Wednesday, July 27, 2011

Happy Summer: Three Things To Share





There are things three I want to share this lovely summer evening:

1. I admit it. July has been a slow blogging month for me. Why? Not because I want to dismiss the blog. Trust me, I think about My Vegan Corporate Life daily!

Honestly, It’s because it’s JULY. The summer sunshine-grab-a-cup-of-vegan sorbet-and-ride-your-bike-month. The month of sundresses, flip-flops, baby showers and veggie BBQs. Summertime in Maine is brief and therefore I intend to enjoy every last second.

So, I apologize for my lack of blogging concentration. I’m not one to point fingers, but please if you’re going to blame anyone…. blame summer.
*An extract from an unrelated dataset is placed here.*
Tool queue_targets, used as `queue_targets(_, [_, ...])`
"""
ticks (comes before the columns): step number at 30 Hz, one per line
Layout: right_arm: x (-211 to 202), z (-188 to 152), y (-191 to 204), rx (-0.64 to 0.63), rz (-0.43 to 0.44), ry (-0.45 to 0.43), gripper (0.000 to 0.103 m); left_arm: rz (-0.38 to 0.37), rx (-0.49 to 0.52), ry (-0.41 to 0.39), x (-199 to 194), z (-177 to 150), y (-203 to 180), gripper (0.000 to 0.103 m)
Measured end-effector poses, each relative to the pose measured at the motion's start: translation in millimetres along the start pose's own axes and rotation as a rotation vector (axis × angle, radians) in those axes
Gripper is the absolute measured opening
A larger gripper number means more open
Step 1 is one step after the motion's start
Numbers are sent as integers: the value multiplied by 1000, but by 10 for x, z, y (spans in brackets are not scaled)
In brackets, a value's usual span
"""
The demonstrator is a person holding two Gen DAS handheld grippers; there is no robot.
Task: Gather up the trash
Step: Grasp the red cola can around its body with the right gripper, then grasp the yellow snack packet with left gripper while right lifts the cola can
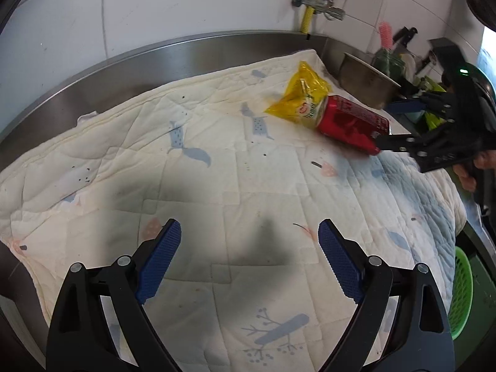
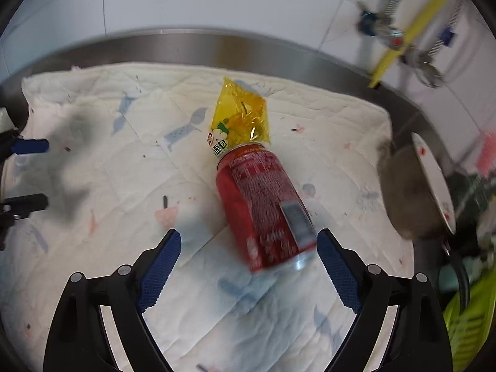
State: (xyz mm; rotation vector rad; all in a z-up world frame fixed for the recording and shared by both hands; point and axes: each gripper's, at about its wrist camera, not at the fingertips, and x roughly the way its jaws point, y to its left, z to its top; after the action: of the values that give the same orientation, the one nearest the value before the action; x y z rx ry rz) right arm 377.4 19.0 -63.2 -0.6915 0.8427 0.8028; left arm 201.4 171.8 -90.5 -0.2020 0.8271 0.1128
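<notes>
A red drink can (image 2: 263, 207) lies on its side on a white quilted cloth (image 2: 108, 167), its far end touching a crumpled yellow wrapper (image 2: 238, 117). My right gripper (image 2: 249, 249) is open, low over the cloth, with the can's near end between its blue pads; the right pad (image 2: 336, 266) is at the can's rim. In the left wrist view the can (image 1: 350, 121) and wrapper (image 1: 302, 93) sit at the far right, with the right gripper (image 1: 387, 121) reaching them. My left gripper (image 1: 249, 245) is open and empty over the cloth's middle.
A steel counter rim (image 1: 192, 49) and tiled wall run behind the cloth. A metal pot (image 1: 365, 80) stands just right of the can, also in the right wrist view (image 2: 412, 192). A green basket (image 1: 462, 291) sits below the cloth's right edge. Pipes (image 1: 316, 0) hang on the wall.
</notes>
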Motion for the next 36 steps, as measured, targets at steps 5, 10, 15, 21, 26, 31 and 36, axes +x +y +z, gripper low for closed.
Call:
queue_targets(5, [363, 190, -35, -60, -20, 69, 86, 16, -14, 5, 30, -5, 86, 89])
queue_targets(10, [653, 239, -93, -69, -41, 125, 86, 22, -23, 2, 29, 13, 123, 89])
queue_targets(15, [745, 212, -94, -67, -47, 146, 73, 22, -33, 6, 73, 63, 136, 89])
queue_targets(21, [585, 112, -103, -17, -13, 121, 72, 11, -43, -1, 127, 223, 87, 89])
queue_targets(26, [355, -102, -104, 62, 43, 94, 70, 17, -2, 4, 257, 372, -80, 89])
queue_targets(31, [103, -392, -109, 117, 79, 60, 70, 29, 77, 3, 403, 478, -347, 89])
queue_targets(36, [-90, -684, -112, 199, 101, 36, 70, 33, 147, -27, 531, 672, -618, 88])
2. In regards to my previous post called something like, "One Vegan Dish Makes the Difference…Dining in Portland, Maine" I have to admit that this week I had a business dinner and recommended Emilitsa. They DO have ONE vegetarian dish that can be made vegan. And since I love green beans and potatoes and fabulous red sauce. I really enjoyed my meal. I just wanted to say Thank You Emilitsa for making my night enjoyable.

3. Lastly, since Borders is closing up shop (which actually really makes me sad, even though I understand that it's a product of the digital revolution and one word: Amazon) I went and browsed through what was left of their vegan cooking section. I ended up purchasing Vegan Cupcakes Take Over the World by Isa & Terry. I can’t wait to make the Cookies n’ Crème cupcake. It looks delicious.

On a side note: Doesn't it sound like the book title "Vegan Cupcakes Take Over the World" should have a mini evil cupcake in the bottom right of the book cover rubbing it's hands together with a bubble of evil laughter? It doesn't, but I agree completely, it most definitely should!

Thanks,
Danie

Thursday, July 21, 2011

Sponsor in the Spotlight: Atlantic Chiropractic

I believe strongly that advertising at it's purest form is to help the end consumer become more informed about the products and services they purchase. I am happy to post the third VCL Sponsor in the Spotlight post by Atlantic Chiropractic.

Enjoy!

* * * 


Insight provided by Dr. Kathleen A. Norris, DC, CCH



1.Why and when did you become a chiropractor?
 My first visit to a chiropractor was in my mid 20s. I hurt my back chopping wood- what else do you do in rural Maine??? He examined me and said the sprain/strain of my back was the least of my problems. Over the next four years I worked with chiropractic and by the age of thirty was healthier than I had ever been!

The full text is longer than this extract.